Jill Clark, PhD – Invited Speaker

Professor Clark’s research is agrifood system policy and practice, centering on community and state governance of food systems, the policy process, and community engagement. Primarily using a community-based research approach, she works with local communities across the United States.

Currently, Professor Clark provides statewide leadership for the Ohio Network of Food Policy Councils and national leadership as an advisory board member for Johns Hopkins Food Policy Network. Internationally, Clark was just awarded a the Fulbright Chair in North American Politics at Carleton University for a comparative study entitled, “Scaling-up food democracy: An analysis of Canadian and U.S. food policy councils.” Locally, she is a member of the executive committee of the Franklin County Local Food Council, board member of Neighborhood Services, a local food pantry, and board member of Best Food Forward.

Professor Clark has a Ph.D. in geography from The Ohio State University and a master’s degree from the Nelson Institute for Environmental Studies at the University of Wisconsin. Click here to learn more about Dr. Clark!
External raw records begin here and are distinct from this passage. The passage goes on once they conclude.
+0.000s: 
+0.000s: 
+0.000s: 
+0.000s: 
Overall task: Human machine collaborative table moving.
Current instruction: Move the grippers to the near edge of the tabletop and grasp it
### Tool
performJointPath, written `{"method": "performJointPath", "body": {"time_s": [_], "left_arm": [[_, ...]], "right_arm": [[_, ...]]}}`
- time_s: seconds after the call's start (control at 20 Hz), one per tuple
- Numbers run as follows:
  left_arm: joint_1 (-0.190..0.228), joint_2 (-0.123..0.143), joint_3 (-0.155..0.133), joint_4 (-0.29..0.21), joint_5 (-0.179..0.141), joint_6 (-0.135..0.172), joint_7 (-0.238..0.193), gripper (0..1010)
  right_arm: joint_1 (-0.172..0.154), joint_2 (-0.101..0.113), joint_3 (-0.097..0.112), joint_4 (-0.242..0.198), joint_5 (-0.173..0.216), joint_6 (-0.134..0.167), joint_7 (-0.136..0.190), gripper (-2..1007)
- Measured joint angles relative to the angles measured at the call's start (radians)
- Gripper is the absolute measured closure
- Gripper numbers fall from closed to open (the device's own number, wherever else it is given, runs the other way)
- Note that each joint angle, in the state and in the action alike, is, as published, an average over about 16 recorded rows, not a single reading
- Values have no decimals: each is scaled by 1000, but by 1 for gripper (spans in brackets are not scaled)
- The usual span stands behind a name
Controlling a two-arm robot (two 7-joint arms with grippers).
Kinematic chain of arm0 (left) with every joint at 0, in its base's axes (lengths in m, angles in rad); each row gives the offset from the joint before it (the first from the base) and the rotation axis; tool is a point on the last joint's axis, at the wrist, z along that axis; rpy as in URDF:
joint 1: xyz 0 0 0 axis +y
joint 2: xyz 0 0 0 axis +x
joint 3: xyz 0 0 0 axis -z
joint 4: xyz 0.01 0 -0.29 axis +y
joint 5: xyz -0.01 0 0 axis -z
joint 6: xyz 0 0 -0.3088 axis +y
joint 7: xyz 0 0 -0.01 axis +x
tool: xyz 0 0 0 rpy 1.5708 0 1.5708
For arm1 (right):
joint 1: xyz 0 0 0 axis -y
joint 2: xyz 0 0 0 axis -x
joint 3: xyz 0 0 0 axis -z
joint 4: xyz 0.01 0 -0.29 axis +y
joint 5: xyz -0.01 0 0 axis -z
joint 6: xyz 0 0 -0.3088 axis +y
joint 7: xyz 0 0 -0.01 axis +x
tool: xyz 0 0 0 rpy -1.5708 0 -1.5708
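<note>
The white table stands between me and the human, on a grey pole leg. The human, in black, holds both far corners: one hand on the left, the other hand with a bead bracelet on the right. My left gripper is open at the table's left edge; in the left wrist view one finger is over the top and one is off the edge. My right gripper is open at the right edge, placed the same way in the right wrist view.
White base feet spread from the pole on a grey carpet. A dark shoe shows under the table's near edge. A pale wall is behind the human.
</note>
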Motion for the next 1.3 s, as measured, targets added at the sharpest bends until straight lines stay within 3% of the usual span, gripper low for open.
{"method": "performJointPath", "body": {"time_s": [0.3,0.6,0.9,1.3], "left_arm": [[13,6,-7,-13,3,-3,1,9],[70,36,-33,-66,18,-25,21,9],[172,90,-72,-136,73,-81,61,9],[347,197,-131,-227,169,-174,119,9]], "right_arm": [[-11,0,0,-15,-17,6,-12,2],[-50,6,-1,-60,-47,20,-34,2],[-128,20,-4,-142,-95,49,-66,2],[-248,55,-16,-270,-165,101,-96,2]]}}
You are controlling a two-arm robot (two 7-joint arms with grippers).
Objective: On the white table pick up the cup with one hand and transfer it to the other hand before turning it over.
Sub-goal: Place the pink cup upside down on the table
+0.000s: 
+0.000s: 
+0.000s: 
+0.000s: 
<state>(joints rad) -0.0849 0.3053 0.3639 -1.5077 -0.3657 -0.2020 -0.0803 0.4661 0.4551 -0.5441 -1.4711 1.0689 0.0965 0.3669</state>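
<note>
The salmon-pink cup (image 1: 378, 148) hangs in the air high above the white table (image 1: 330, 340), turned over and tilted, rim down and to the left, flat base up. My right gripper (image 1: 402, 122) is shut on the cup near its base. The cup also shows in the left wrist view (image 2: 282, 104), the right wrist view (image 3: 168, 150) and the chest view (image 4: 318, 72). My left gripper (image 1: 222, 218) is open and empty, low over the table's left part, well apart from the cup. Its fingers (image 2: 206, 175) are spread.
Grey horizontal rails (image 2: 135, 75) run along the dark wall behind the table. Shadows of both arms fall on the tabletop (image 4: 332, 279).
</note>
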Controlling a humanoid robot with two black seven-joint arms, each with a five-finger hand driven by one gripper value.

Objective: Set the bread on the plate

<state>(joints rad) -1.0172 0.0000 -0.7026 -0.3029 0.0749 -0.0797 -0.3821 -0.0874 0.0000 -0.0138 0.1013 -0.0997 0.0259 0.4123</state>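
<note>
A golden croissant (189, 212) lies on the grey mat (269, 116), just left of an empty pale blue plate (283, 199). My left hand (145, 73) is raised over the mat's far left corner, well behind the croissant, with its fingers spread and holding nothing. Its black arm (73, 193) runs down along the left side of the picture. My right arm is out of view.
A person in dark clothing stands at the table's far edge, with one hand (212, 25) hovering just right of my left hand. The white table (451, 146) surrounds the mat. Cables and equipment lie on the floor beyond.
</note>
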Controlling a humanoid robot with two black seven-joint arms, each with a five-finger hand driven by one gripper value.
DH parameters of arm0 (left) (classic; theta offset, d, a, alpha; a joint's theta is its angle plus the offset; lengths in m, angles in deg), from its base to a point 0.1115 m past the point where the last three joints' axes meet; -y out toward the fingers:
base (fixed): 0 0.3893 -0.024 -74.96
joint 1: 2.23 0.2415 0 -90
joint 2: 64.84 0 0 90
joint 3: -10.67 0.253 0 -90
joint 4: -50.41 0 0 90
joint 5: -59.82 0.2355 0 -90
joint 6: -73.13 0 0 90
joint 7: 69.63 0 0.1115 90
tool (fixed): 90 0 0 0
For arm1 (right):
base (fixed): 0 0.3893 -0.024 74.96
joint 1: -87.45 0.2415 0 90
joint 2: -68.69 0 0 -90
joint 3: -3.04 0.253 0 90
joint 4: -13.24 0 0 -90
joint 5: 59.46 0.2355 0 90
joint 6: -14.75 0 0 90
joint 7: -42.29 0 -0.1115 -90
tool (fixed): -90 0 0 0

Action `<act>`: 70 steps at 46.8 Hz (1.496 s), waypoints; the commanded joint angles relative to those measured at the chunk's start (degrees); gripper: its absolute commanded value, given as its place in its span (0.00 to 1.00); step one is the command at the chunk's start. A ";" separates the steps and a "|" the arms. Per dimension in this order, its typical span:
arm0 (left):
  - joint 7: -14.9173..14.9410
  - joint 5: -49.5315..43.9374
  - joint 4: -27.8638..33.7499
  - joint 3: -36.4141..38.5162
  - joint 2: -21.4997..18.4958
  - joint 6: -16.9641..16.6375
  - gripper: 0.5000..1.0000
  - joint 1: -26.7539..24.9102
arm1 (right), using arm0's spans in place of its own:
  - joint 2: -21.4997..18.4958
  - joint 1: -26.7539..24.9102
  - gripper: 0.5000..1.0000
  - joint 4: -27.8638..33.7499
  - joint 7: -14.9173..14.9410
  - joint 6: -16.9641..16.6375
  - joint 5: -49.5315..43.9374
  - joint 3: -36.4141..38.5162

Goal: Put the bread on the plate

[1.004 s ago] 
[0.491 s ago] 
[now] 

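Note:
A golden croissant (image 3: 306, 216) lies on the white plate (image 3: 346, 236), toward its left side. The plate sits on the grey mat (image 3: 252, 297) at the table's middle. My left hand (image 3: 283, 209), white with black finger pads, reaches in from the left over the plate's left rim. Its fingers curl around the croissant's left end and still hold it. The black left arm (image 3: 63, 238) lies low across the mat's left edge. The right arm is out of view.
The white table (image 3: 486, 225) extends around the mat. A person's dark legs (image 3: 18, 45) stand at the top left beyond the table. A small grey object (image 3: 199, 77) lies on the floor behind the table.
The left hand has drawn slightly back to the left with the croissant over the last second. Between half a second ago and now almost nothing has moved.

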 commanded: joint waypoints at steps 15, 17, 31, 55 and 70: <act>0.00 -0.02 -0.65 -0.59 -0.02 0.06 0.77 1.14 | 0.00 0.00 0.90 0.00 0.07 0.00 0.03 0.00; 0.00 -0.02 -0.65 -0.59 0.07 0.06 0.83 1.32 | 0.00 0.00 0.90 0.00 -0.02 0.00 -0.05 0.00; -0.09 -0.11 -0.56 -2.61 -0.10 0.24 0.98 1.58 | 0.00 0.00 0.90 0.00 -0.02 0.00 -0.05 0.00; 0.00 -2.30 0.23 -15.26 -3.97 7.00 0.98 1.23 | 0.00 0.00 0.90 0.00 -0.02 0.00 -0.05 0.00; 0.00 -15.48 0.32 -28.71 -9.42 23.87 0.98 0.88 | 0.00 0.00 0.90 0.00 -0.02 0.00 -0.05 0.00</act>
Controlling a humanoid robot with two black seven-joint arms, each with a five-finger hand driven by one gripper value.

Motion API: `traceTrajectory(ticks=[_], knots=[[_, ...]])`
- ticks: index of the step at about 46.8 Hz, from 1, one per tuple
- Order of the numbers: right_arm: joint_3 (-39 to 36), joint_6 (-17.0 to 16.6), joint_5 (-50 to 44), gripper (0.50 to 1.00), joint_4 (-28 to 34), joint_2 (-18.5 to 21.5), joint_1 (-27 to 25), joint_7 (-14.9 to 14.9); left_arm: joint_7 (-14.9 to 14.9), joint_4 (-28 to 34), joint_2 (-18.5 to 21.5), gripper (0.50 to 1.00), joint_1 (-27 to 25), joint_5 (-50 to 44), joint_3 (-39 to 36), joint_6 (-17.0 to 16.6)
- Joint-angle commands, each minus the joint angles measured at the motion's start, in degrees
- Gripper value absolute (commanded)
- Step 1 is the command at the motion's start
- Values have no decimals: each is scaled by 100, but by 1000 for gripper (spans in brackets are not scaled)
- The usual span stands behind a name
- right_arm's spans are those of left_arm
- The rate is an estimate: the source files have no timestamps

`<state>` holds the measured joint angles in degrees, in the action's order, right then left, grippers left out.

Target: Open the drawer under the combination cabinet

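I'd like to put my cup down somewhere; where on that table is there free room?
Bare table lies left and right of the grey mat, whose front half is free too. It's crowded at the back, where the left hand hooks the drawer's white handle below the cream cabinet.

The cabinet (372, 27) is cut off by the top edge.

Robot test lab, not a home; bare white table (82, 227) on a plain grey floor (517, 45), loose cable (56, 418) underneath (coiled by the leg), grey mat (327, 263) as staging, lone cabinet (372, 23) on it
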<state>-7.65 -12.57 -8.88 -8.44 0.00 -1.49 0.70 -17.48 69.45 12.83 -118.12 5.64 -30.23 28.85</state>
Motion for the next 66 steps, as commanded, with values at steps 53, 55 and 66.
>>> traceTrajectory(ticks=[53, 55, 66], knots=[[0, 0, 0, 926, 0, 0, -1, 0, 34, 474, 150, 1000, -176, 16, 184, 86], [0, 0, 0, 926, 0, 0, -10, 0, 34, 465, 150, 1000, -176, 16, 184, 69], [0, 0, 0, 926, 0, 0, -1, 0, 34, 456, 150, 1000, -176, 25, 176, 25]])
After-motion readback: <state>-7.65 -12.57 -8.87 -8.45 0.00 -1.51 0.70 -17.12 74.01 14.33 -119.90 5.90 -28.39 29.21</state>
Session Title – ‘Fixes that Fail:’ Using community-based systems modeling to diagnose inequity in the food system

Abstract – It is well-established that significant inequities are built into the food system, such as retail redlining, unequal access to nutritious food, and disparities in food insecurity and chronic disease. Yet, solutions to address these inequities largely fail to address the underlying complexity of the system, and most often are designed without including the perspective of people whom the solution is meant to benefit. A project based in Cleveland, Ohio, Modeling the Future of Food in Your Neighborhood (foodNEST 2.0), works to address these two deficits in approach. In the words of our university-community partners, the foodNEST 2.0 team is “doing research with the community to make positive neighborhood change in the forces that impact fair access to fresh and healthy foods and financial strength within households. The team is using system dynamics modeling to identify critical points in the food system that can tip things towards fairness.” I will introduce our participatory approach to systems dynamic modeling, and present the model built by our community-university team. I will also provide a primer on diagnosing problematic patterns in food systems that reveal root causes, providing a new way to think about ways to intervene in an inequitable system.